Every entry is to be printed again precisely as given.

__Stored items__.
----------

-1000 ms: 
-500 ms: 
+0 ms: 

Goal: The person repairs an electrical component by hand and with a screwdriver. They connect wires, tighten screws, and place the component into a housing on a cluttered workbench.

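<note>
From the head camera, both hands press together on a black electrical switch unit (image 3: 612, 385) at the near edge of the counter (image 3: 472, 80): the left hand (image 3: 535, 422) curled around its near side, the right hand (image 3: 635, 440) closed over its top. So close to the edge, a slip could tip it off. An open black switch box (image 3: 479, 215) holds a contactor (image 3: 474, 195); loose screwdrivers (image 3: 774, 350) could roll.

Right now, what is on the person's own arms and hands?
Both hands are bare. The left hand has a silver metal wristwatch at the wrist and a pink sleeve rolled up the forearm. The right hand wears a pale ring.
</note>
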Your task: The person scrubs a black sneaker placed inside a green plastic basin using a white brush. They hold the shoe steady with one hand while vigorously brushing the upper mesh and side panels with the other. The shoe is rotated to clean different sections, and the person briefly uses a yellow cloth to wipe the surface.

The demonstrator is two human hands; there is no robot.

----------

__Task solution__.
-1000 ms: 
-500 ms: 
+0 ms: 

Goal: The person repairs an electrical component by hand and with a screwdriver. They connect wires, tighten screws, and place the component into a housing on a cluttered workbench.

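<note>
From the head camera, both hands press together on a black electrical switch unit (image 3: 612, 385) at the near edge of the counter (image 3: 472, 80): the left hand (image 3: 535, 422) curled around its near side, the right hand (image 3: 635, 440) closed over its top. So close to the edge, a slip could tip it off. An open black switch box (image 3: 479, 215) holds a contactor (image 3: 474, 195); loose screwdrivers (image 3: 774, 350) could roll.

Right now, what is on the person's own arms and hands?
Both hands are bare. The left hand has a silver metal wristwatch at the wrist and a pink sleeve rolled up the forearm. The right hand wears a pale ring.
</note>
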Your task: The person scrubs a black sneaker placed inside a green plastic basin using a white brush. They hold the shoe steady with one hand while vigorously brushing the upper mesh and side panels with the other. The shoe is rotated to clean different sections, and the person briefly uses a yellow cloth to wipe the surface.

The demonstrator is two human hands; there is no robot.

The required output is now complete.